=== WHAT IS BEING ASKED ===
Each entry below must be repeated word for word.

=== MATERIAL FOR THIS TASK ===
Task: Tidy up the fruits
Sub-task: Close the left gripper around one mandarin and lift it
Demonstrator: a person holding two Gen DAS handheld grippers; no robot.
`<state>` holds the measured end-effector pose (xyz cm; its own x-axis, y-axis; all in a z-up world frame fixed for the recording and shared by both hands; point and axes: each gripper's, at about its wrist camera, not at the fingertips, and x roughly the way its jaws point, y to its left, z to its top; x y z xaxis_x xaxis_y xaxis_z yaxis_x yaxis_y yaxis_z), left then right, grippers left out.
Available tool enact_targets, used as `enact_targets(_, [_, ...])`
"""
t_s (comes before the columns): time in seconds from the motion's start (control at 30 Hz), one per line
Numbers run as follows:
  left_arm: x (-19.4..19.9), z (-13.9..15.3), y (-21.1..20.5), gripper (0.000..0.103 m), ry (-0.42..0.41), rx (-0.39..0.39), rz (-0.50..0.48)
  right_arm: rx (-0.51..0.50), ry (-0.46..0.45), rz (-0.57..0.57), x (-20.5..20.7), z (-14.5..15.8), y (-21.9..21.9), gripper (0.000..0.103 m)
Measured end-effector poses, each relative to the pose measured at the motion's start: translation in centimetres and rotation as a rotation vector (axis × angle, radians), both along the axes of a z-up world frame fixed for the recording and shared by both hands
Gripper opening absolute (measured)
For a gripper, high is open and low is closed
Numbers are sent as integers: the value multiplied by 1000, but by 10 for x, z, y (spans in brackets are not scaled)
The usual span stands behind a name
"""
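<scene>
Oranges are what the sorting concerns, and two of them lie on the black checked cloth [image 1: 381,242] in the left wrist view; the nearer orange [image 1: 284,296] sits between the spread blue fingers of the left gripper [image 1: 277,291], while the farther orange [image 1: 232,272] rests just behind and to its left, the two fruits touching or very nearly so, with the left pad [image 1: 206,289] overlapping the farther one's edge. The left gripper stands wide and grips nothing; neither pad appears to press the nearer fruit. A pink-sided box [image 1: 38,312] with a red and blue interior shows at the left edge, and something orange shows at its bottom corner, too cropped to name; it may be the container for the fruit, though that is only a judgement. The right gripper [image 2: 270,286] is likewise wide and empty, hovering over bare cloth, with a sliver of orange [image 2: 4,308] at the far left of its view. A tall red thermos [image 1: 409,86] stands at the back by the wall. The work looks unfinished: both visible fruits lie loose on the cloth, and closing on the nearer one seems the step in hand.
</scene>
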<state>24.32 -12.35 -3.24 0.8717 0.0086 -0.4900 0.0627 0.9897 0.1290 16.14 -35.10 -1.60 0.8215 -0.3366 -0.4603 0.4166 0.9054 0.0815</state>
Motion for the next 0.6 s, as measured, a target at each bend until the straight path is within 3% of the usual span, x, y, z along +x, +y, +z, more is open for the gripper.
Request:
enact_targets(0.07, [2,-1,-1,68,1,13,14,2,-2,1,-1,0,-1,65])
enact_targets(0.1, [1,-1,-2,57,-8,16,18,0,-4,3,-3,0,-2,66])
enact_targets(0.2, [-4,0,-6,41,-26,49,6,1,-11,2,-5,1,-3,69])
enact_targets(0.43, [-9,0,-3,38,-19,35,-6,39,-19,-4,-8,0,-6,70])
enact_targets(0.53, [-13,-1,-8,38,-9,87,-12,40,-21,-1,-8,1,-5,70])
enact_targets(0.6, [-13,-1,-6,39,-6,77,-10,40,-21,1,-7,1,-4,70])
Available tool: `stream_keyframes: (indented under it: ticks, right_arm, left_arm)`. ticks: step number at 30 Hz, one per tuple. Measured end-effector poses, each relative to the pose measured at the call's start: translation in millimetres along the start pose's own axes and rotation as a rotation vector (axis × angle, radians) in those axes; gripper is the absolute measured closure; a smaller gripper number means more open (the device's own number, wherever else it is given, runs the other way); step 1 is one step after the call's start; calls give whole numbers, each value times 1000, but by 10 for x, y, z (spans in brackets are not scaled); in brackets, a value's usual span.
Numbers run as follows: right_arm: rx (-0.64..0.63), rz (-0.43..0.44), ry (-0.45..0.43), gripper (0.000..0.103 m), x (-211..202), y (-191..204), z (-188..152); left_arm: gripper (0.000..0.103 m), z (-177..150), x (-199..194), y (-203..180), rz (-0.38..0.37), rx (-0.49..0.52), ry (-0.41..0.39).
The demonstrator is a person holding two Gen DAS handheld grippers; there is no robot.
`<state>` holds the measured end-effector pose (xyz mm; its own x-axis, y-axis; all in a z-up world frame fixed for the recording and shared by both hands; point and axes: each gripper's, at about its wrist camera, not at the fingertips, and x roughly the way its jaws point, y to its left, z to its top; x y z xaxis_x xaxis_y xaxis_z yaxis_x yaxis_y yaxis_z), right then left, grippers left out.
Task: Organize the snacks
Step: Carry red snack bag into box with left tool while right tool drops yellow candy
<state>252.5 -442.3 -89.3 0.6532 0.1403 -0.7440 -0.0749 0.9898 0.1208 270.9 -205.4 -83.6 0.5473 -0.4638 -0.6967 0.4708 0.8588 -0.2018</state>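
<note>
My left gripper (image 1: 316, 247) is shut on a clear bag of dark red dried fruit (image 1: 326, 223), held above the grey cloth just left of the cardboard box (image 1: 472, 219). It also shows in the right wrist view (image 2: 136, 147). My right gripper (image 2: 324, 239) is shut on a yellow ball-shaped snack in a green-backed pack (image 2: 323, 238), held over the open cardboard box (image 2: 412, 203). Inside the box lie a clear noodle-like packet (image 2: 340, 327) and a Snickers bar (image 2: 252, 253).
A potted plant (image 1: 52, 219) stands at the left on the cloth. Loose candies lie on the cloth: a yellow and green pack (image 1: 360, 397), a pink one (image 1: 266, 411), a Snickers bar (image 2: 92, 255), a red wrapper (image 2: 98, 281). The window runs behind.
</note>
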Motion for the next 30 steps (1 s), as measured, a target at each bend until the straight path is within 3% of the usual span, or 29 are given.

=== REPLY ===
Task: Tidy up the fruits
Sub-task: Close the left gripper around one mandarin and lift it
Demonstrator: a person holding two Gen DAS handheld grippers; no robot.
`<state>` holds the measured end-effector pose (xyz cm; its own x-axis, y-axis; all in a z-up world frame fixed for the recording and shared by both hands; point and axes: each gripper's, at about its wrist camera, not at the fingertips, and x roughly the way its jaws point, y to its left, z to its top; x y z xaxis_x xaxis_y xaxis_z yaxis_x yaxis_y yaxis_z), left then right, grippers left out.
Available tool enact_targets, used as `enact_targets(_, [_, ...])`
"""
t_s (comes before the columns): time in seconds from the motion's start (control at 30 Hz), one per line
Numbers run as follows:
  left_arm: x (-19.4..19.9), z (-13.9..15.3), y (-21.1..20.5), gripper (0.000..0.103 m), ry (-0.42..0.41), rx (-0.39..0.39), rz (-0.50..0.48)
  right_arm: rx (-0.51..0.50), ry (-0.46..0.45), rz (-0.57..0.57), x (-20.5..20.7), z (-14.5..15.8), y (-21.9..21.9), gripper (0.000..0.103 m)
Measured end-effector poses, each relative to the pose measured at the motion's start: translation in centimetres and rotation as a rotation vector (axis × angle, radians), both along the axes of a z-up world frame fixed for the recording and shared by both hands
Gripper opening absolute (measured)
For a gripper, high is open and low is closed
Numbers are sent as integers: the value multiplied by 1000, but by 10 for x, z, y (spans in brackets are not scaled)
The usual span stands behind a name
"""
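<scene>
Oranges are what the sorting concerns, and two of them lie on the black checked cloth [image 1: 381,242] in the left wrist view; the nearer orange [image 1: 284,296] sits between the spread blue fingers of the left gripper [image 1: 277,291], while the farther orange [image 1: 232,272] rests just behind and to its left, the two fruits touching or very nearly so, with the left pad [image 1: 206,289] overlapping the farther one's edge. The left gripper stands wide and grips nothing; neither pad appears to press the nearer fruit. A pink-sided box [image 1: 38,312] with a red and blue interior shows at the left edge, and something orange shows at its bottom corner, too cropped to name; it may be the container for the fruit, though that is only a judgement. The right gripper [image 2: 270,286] is likewise wide and empty, hovering over bare cloth, with a sliver of orange [image 2: 4,308] at the far left of its view. A tall red thermos [image 1: 409,86] stands at the back by the wall. The work looks unfinished: both visible fruits lie loose on the cloth, and closing on the nearer one seems the step in hand.
</scene>
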<state>24.32 -12.35 -3.24 0.8717 0.0086 -0.4900 0.0627 0.9897 0.1290 16.14 -35.10 -1.60 0.8215 -0.3366 -0.4603 0.4166 0.9054 0.0815</state>
Motion for the next 0.6 s, as measured, a target at each bend until the straight path is within 3% of the usual span, x, y, z along +x, +y, +z, more is open for the gripper.
Request:
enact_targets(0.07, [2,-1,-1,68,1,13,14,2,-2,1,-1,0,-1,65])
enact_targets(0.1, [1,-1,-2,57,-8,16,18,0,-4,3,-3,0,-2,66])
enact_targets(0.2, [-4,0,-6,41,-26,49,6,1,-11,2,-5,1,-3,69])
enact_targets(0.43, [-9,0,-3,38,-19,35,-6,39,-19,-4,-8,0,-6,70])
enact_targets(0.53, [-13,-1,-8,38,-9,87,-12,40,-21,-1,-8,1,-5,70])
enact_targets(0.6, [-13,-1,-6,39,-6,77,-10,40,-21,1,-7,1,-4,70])
Available tool: `stream_keyframes: (indented under it: ticks, right_arm, left_arm)`. ticks: step number at 30 Hz, one per tuple. Measured end-effector poses, each relative to the pose measured at the call's start: translation in millimetres along the start pose's own axes and rotation as a rotation vector (axis × angle, radians) in those axes; gripper is the absolute measured closure; a smaller gripper number means more open (the device's own number, wherever else it is given, runs the other way); step 1 is one step after the call's start; calls give whole numbers, each value times 1000, but by 10 for x, y, z (spans in brackets are not scaled); in brackets, a value's usual span.
Numbers run as follows: right_arm: rx (-0.64..0.63), rz (-0.43..0.44), ry (-0.45..0.43), gripper (0.000..0.103 m), x (-211..202), y (-191..204), z (-188..152); left_arm: gripper (0.000..0.103 m), z (-177..150), x (-199..194), y (-203..180), rz (-0.38..0.37), rx (-0.49..0.52), ry (-0.41..0.39).
The demonstrator is a person holding two Gen DAS handheld grippers; there is no robot.
`<state>` holds the measured end-effector pose (xyz mm; its own x-axis, y-axis; all in a z-up world frame fixed for the recording and shared by both hands; point and axes: each gripper's, at about its wrist camera, not at the fingertips, and x roughly the way its jaws point, y to its left, z to its top; x y z xaxis_x xaxis_y xaxis_z yaxis_x yaxis_y yaxis_z), right then left, grippers left out.
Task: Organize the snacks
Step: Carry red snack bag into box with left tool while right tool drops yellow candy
<state>252.5 -442.3 -89.3 0.6532 0.1403 -0.7440 -0.0749 0.9898 0.1208 270.9 -205.4 -83.6 0.5473 -0.4638 -0.6967 0.4708 0.8588 -0.2018</state>
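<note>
My left gripper (image 1: 316, 247) is shut on a clear bag of dark red dried fruit (image 1: 326, 223), held above the grey cloth just left of the cardboard box (image 1: 472, 219). It also shows in the right wrist view (image 2: 136, 147). My right gripper (image 2: 324, 239) is shut on a yellow ball-shaped snack in a green-backed pack (image 2: 323, 238), held over the open cardboard box (image 2: 412, 203). Inside the box lie a clear noodle-like packet (image 2: 340, 327) and a Snickers bar (image 2: 252, 253).
A potted plant (image 1: 52, 219) stands at the left on the cloth. Loose candies lie on the cloth: a yellow and green pack (image 1: 360, 397), a pink one (image 1: 266, 411), a Snickers bar (image 2: 92, 255), a red wrapper (image 2: 98, 281). The window runs behind.
</note>
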Motion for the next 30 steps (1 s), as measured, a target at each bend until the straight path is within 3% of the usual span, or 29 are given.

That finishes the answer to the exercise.